What to work on
Pictures should be left out when the listing below is repeated word for word.

Material provided
******************************

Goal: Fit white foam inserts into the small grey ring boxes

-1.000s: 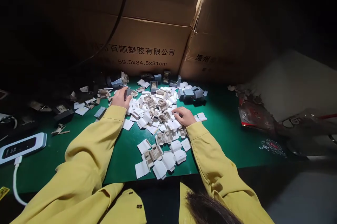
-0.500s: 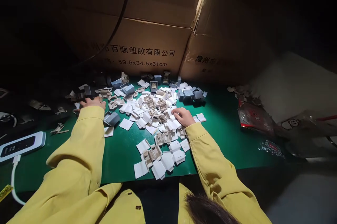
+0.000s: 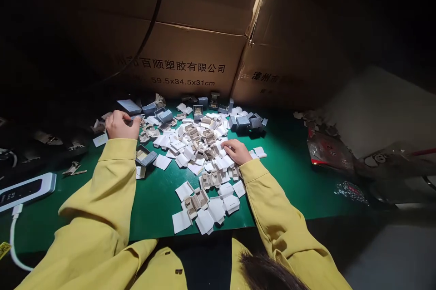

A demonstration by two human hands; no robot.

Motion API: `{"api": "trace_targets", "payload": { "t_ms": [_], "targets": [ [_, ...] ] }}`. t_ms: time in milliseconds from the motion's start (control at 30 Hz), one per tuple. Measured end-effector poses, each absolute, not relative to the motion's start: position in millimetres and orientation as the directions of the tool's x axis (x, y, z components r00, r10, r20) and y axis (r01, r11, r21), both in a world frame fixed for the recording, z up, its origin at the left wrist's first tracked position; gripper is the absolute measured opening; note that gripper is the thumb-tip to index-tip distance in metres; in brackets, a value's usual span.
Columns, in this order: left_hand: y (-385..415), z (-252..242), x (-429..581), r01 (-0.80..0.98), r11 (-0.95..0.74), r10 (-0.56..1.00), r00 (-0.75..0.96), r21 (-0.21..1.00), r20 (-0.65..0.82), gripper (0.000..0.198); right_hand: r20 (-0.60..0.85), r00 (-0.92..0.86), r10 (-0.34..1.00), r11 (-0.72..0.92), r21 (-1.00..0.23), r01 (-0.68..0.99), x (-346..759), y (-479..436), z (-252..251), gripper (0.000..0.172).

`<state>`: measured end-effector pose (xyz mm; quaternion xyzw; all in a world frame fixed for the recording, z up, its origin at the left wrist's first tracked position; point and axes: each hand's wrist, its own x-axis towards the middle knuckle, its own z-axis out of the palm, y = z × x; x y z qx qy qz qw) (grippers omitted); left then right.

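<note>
My left hand (image 3: 121, 125) is at the left of the heap, its fingers bent at the near edge of a small blue-grey box (image 3: 129, 106). The fingers look closed on that box, though their tips are partly hidden. Below this hand lies an open blue-grey box (image 3: 146, 156) on the green table (image 3: 153, 206). My right hand (image 3: 237, 151) rests at the right side of a heap of folded white card inserts (image 3: 184, 147). Its fingers are loosely extended over the cards, and I see nothing held in them.
More small blue-grey boxes (image 3: 243, 122) stand behind the heap, in front of large brown cartons (image 3: 184, 49). A white device (image 3: 27, 190) with a cable lies at left. Plastic packaging (image 3: 329, 150) and card scraps are at right.
My left hand has shifted slightly and its fingers have curled up from the table. A blue-grey box now shows above it. My right hand stays in place.
</note>
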<state>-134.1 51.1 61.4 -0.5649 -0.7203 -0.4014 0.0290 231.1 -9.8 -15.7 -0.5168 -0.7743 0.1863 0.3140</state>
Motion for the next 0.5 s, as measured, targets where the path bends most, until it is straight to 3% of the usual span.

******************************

Solution
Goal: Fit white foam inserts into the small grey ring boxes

-1.000s: 
-0.500s: 
+0.000s: 

A demonstration by two human hands; no robot.

Motion API: `{"api": "trace_targets", "payload": { "t_ms": [_], "targets": [ [_, ...] ] }}`. t_ms: time in milliseconds from the motion's start (control at 30 Hz), one per tuple. Measured end-effector poses, each absolute, not relative to the motion's start: position in millimetres and orientation as the directions of the tool's x axis (x, y, z components r00, r10, r20) and y axis (r01, r11, r21), both in a world frame fixed for the recording, z up, its origin at the left wrist's first tracked position; gripper is the absolute measured opening; note that gripper is the thumb-tip to index-tip distance in metres; in brackets, a value's usual span.
Columns, in this order: left_hand: y (-385..415), z (-252..242), x (-429..581), r01 (-0.80..0.98), r11 (-0.95..0.74), r10 (-0.56..1.00), r00 (-0.75..0.96), r21 (-0.21..1.00), r20 (-0.65..0.82), gripper (0.000..0.198); right_hand: r20 (-0.60..0.85), r00 (-0.92..0.86), r10 (-0.34..1.00), r11 (-0.72..0.92), r21 (-1.00..0.23), r01 (-0.68..0.99), x (-346..759), y (-479..436), z (-252..251), gripper (0.000..0.172).

`<state>`: measured end-effector pose (xyz mm; quaternion xyzw; all in a world frame fixed for the recording, z up, its origin at the left wrist's first tracked position; point and axes: each hand's wrist, its own x-axis towards the middle knuckle, its own z-axis out of the palm, y = z × x; x y z qx qy qz qw) (grippers omitted); left then right.

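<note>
My left hand (image 3: 121, 125) is at the left of the heap, its fingers bent at the near edge of a small blue-grey box (image 3: 129, 106). The fingers look closed on that box, though their tips are partly hidden. Below this hand lies an open blue-grey box (image 3: 146, 156) on the green table (image 3: 153, 206). My right hand (image 3: 237, 151) rests at the right side of a heap of folded white card inserts (image 3: 184, 147). Its fingers are loosely extended over the cards, and I see nothing held in them.
More small blue-grey boxes (image 3: 243, 122) stand behind the heap, in front of large brown cartons (image 3: 184, 49). A white device (image 3: 27, 190) with a cable lies at left. Plastic packaging (image 3: 329, 150) and card scraps are at right.
My left hand has shifted slightly and its fingers have curled up from the table. A blue-grey box now shows above it. My right hand stays in place.
</note>
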<state>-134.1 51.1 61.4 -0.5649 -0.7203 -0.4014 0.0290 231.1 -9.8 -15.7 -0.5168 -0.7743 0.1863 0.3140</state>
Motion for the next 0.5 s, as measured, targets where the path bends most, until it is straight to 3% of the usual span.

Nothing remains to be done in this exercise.